Contaminations and withdrawals and rejections… oh my!

Chemistry Lab

Hello fellow grad students! This post is coming from the heart of tough times in the research realm. POV, I just spent the past year and a half building a research partnership to have my site withdraw just days before data collection. If research heartbreak is a thing, I am definitely feeling it.

Failure is practically a rite of passage in grad studies to which we have become quite accustomed. When your entire incubator of cells becomes contaminated; when your mice fail to express your precious transgene; when your participant withdraws their interview data after you finished transcribing, coding, and analyzing; when your manuscript spent eight months under review to get rejected; failure after failure, we find a way to persevere. 

Are our failures like childbirth? Do we forget about the pain and suffering once we feel the joy that success brings? Does the joy of our successes allow us to persevere through another nine months of developmental stages plus long hours of labour followed by years of sleepless nights? Or is it that we are always aware of the burden that our failures carry, but are passionate enough to continue fighting injustice, searching for a cure, pursuing knowledge…?

Perhaps our greatest failure is failing to talk about our failures, making research seem far too glamorous. We fail to recognize negative data. We fail to discuss the countless assays that failed before the handful that didn’t. We fail to talk about the emotional toll that animal studies can have on us. We fail to consider the environmental impact that our failed experiments create. We have crafted a culture that only celebrates successes. If this were the case in every arena, there wouldn’t be any loyal Leafs fans left!

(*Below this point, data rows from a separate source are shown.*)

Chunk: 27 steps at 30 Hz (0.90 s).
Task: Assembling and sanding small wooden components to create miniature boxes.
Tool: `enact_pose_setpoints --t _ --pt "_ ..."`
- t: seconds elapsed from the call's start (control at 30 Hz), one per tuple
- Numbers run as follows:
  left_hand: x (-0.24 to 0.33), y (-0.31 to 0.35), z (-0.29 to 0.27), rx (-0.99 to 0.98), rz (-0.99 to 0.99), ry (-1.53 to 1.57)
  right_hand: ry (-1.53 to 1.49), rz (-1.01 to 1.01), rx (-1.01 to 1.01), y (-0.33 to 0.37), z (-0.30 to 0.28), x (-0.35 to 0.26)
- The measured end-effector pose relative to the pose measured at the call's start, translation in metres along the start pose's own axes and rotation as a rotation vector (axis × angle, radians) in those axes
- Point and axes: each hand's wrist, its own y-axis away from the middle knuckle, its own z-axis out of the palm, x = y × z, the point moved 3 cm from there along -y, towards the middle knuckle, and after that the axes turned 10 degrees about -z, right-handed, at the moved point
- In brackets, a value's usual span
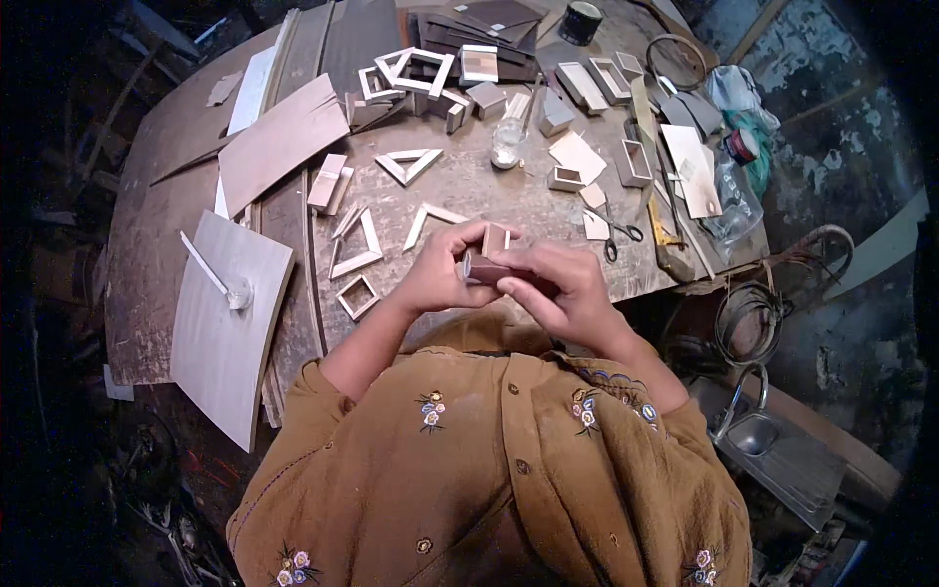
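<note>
Evidently, a broad, worn brown wooden worktable (pixel 469 193) backs the work at its near edge. The right hand (pixel 569 284), fingers bent, thumb underneath, grips a dark brown folded strip (pixel 485 271), material unclear; the left hand (pixel 438 269) curls round a small, hollow, pale-brown wooden box (pixel 496 239) just above it. Probably the box's surface is being sanded; next, that calls for a steady left grip and light, even strokes.
</note>
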Motion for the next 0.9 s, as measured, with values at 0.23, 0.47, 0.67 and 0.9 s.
enact_pose_setpoints --t 0.23,0.47,0.67,0.9 --pt "0.001 -0.001 -0.003 0.025 0.120 -0.077 -0.006 0.021 -0.076 -0.003 0.005 0.001" --pt "-0.005 -0.001 -0.007 -0.007 0.092 -0.042 -0.002 -0.030 -0.029 -0.011 0.005 0.006" --pt "-0.006 0.004 -0.004 -0.070 0.061 -0.042 0.039 0.033 0.068 -0.012 0.007 0.022" --pt "0.003 0.007 -0.010 -0.076 0.031 -0.117 0.139 -0.042 -0.050 -0.013 0.007 0.012"
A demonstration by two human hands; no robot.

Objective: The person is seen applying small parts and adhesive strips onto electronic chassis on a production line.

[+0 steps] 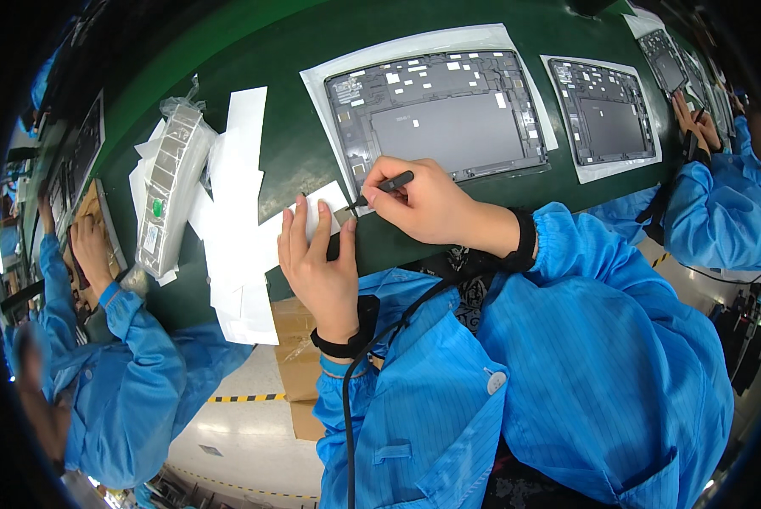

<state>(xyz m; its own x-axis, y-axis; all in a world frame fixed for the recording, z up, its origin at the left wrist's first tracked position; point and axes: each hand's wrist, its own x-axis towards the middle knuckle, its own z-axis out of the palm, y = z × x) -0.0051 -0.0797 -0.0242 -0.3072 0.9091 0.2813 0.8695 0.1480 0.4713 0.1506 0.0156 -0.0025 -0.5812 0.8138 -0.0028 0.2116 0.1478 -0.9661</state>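
Note:
My right hand [431,204] grips a slim black pen-shaped tool [395,181], its kind not clear from here. The tool's tip points down at a small grey piece [344,217] at the end of a white paper strip [325,197]. My left hand [317,271] lies on that strip with fingers stretched out, close to the tip. Just beyond both hands, a large dark tablet-like housing [448,127] with many small white stickers rests on a white sheet [329,71]. My right hand partly covers its near edge.
Left of my hands are loose white paper strips [238,195] and a plastic-wrapped stack of grey pieces [172,178]. A second housing [609,119] lies to the right on the green table [291,127]. Co-workers' hands [92,246] work at both sides. A black cord [348,416] crosses my left sleeve.

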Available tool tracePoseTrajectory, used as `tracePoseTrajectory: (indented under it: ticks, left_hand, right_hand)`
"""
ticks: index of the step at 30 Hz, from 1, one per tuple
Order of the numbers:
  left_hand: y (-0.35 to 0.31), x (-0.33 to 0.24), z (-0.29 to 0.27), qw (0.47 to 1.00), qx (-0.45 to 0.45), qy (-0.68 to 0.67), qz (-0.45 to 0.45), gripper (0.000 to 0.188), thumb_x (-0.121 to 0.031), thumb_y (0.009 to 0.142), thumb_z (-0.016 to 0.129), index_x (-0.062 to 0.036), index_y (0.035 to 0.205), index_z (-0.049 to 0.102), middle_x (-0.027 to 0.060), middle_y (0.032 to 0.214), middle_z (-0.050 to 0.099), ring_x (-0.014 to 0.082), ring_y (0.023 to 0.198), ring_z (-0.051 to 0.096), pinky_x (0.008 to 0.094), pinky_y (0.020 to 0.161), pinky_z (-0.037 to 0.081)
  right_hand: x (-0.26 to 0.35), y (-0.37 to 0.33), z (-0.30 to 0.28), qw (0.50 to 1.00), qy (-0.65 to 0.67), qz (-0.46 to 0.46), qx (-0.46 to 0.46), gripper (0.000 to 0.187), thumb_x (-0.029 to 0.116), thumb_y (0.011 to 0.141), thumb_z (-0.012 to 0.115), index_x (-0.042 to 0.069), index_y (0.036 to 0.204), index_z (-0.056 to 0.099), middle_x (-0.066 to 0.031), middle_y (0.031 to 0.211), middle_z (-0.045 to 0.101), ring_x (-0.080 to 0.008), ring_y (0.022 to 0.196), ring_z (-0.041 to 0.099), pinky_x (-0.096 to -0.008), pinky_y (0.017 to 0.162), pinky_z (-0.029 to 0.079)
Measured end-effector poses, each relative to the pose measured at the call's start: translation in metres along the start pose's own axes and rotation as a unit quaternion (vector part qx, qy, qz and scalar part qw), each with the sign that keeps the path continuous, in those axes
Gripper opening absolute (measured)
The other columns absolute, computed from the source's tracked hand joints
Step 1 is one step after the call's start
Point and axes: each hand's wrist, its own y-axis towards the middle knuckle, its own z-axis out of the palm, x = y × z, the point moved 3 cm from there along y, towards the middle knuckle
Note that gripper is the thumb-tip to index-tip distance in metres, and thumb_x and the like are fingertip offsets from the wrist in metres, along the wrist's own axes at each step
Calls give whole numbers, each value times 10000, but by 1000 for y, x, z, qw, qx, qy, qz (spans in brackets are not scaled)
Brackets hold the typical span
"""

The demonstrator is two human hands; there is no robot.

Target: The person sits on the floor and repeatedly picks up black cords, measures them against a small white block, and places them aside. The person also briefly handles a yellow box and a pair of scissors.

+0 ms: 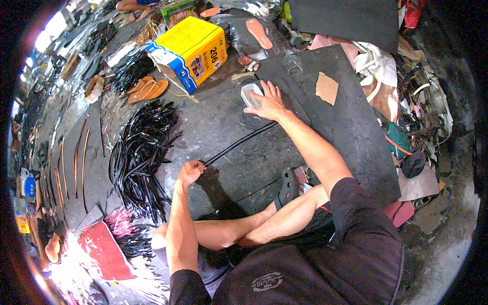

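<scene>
My left hand (pixel 191 173) is closed around one end of a narrow black strap (pixel 239 142). From there the strap stretches up and right, low over a dark flat work surface, to just beneath my right wrist. My right hand (pixel 270 105) is at a small whitish plastic tub (pixel 250 93) with some pale stuff in it. Its thumb and a finger are at the tub's near and right side, and the other fingers stretch out apart beyond it. Whether the fingers touch the contents, I cannot make out.
Left of the strap lies a heap of glossy black strips (pixel 140 152). Behind it are orange-brown sandals (pixel 147 90) and a yellow box (pixel 195 48). A cardboard piece (pixel 327 88) and an orange sole (pixel 259 33) lie farther right. Scraps (pixel 376 66) crowd the right edge.
</scene>
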Motion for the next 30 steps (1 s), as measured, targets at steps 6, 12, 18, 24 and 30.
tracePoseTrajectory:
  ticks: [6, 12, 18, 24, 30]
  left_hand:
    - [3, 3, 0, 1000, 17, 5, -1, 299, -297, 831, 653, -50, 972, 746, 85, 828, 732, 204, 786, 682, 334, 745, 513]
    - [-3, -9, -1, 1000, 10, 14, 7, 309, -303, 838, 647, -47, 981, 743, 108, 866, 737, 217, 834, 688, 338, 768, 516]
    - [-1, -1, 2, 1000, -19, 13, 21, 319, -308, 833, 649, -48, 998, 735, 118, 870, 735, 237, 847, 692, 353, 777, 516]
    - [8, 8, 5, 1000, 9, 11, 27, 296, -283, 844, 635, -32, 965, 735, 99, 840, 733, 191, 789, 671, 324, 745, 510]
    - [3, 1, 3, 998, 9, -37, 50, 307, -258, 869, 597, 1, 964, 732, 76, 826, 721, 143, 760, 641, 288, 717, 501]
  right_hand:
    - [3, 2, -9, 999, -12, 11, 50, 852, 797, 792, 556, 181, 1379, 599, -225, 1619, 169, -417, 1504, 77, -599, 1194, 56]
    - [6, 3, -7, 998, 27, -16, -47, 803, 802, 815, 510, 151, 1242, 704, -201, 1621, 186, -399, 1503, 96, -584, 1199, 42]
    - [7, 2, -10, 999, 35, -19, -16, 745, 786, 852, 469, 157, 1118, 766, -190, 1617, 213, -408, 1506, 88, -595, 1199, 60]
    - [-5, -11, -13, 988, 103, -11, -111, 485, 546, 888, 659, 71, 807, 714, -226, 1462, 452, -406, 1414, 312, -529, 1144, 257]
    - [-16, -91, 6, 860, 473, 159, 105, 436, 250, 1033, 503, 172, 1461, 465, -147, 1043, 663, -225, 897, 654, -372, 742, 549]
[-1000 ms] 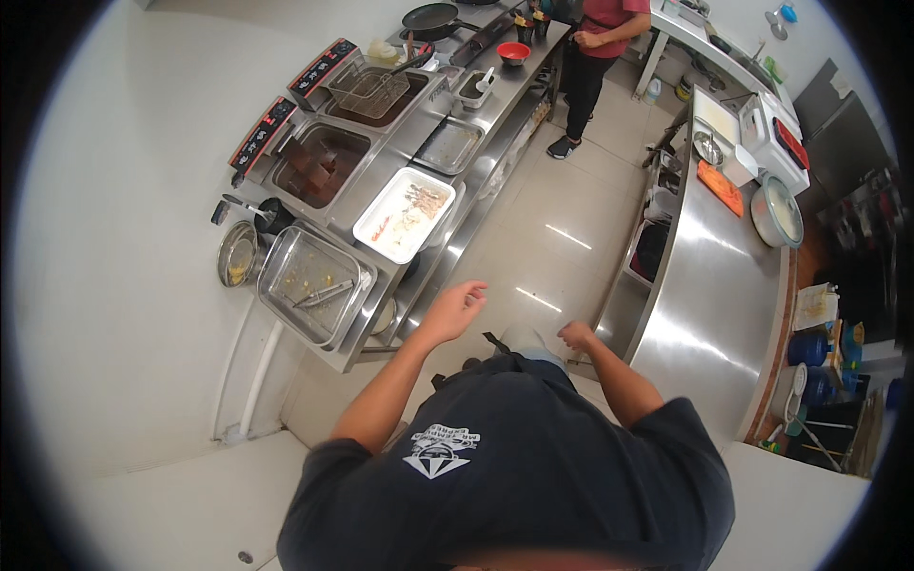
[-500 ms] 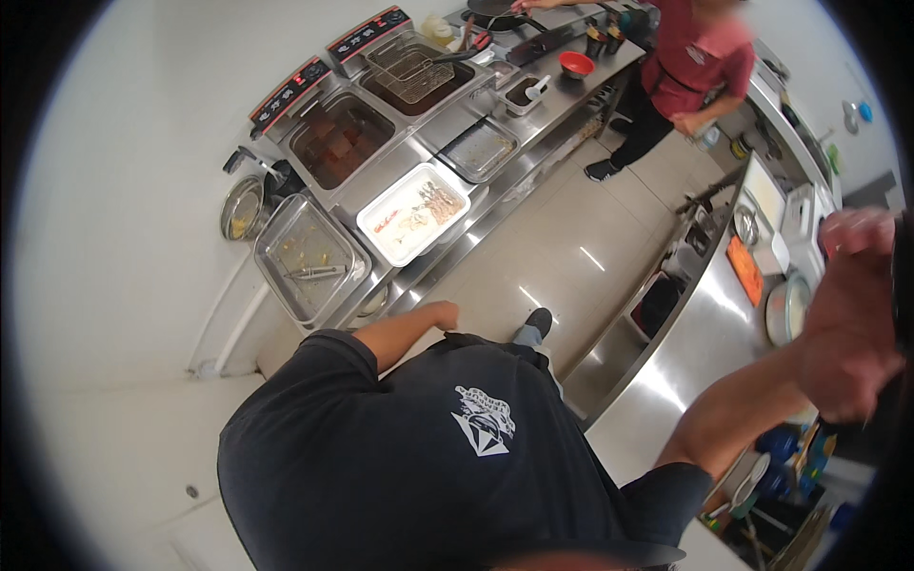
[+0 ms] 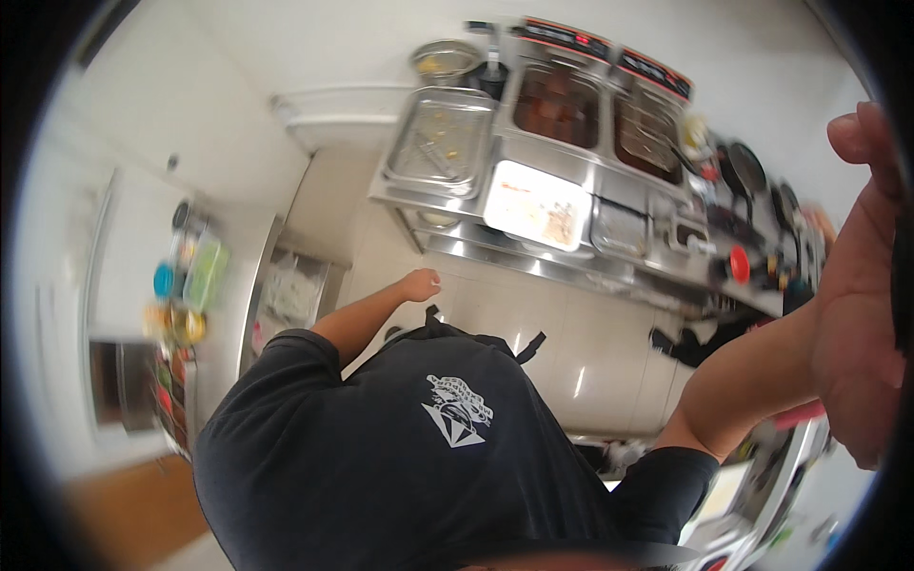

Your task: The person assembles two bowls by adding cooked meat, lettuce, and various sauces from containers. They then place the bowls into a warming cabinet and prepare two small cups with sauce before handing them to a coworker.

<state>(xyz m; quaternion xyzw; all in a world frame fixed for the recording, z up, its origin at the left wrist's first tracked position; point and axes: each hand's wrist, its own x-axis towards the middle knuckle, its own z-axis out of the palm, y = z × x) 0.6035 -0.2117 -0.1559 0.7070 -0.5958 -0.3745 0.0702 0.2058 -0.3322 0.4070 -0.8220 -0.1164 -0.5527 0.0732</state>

So why don’t we talk about the failures? I for one can say that I have learned far more from years of failed experiments than I have from inevitable successes. Through failures, we learn what doesn’t work, until, eventually, we can figure out what does. Failures give us opportunity to innovate and try different methods and problem solve and collaborate and ask for help. Failures make us stronger. They allow us to find resilience and face adversity head on and all the other buzz words that politicians used during the COVID-19 lockdowns. Grad students are blessed to experience research related failures every single day.

But perhaps this begs the question, what defines success? I attended a conference last week with a powerful keynote address narrating a life as both mother and academic. As Dr. Whitley demonstrated, mothers in academia can do all the things – caregiving, researching, supervising, attending conferences and soccer games – but there is a cost. The audience philosophized about that exact question – what defines success? And who defines it? Although the culture of academia defines success by the length of a CV, we came to the consensus that it would be reasonable to adopt individualized definitions of success. In doing so, I began to wonder whether there would be a cost to success if we adopted our own definitions rather than maintaining preconceived notions. If we valued wellness over overproductivity, quality of work over quantity of publications, community over independence, and relationships over work, would there be a cost?

“You can have it all, just not all at the same time.”